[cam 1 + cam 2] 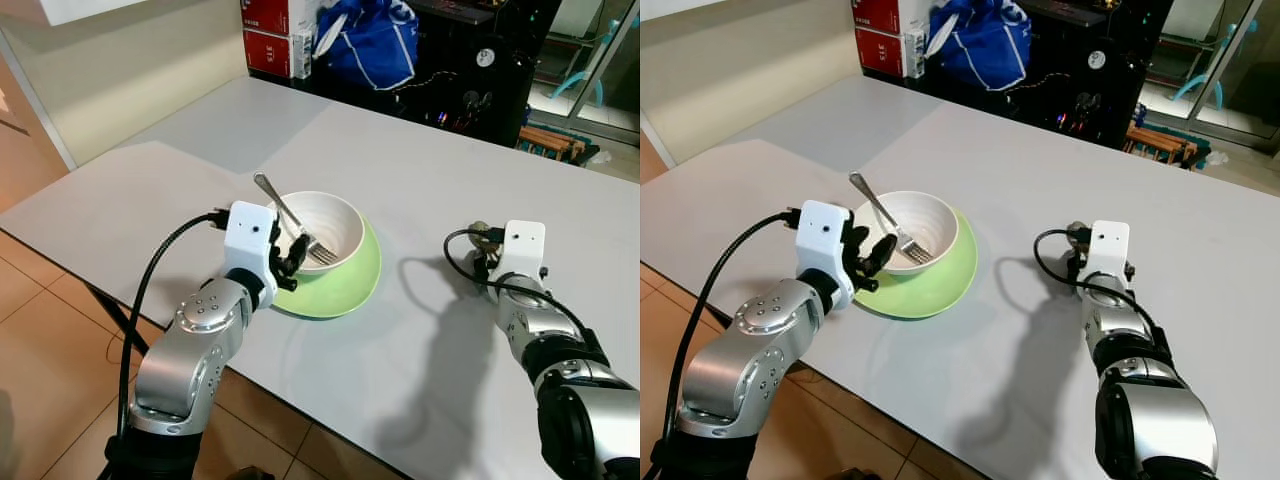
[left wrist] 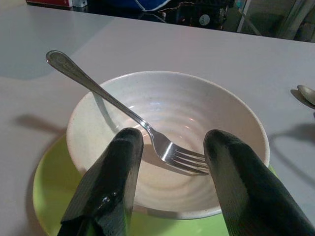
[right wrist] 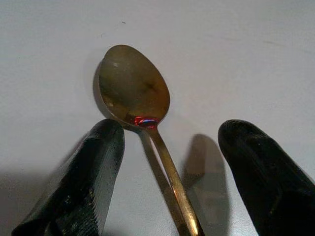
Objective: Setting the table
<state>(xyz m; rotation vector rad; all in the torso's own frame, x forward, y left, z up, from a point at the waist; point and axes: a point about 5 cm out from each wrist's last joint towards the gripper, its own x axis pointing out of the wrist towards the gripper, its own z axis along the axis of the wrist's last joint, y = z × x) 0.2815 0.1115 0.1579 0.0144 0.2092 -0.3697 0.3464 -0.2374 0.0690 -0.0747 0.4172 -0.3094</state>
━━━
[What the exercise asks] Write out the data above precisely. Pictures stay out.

[Reply]
[cam 1 + cam 2] 
[left wrist] 
[right wrist] 
Objective: Setting the table
<state>(xyz m; rotation vector rad; all in the torso's own frame, x forward, y left, z up, from a point at the waist; point and axes: a point about 5 cm out from each wrist's last joint towards the gripper, its own x axis pointing out of the wrist towards the gripper, its own z axis along the axis of the wrist's last joint, y = z × x) 0.2815 0.1115 0.1579 0.0144 0.2092 -0.3697 0.3464 -0.2374 0.0690 -0.0747 0.4172 -0.3094</state>

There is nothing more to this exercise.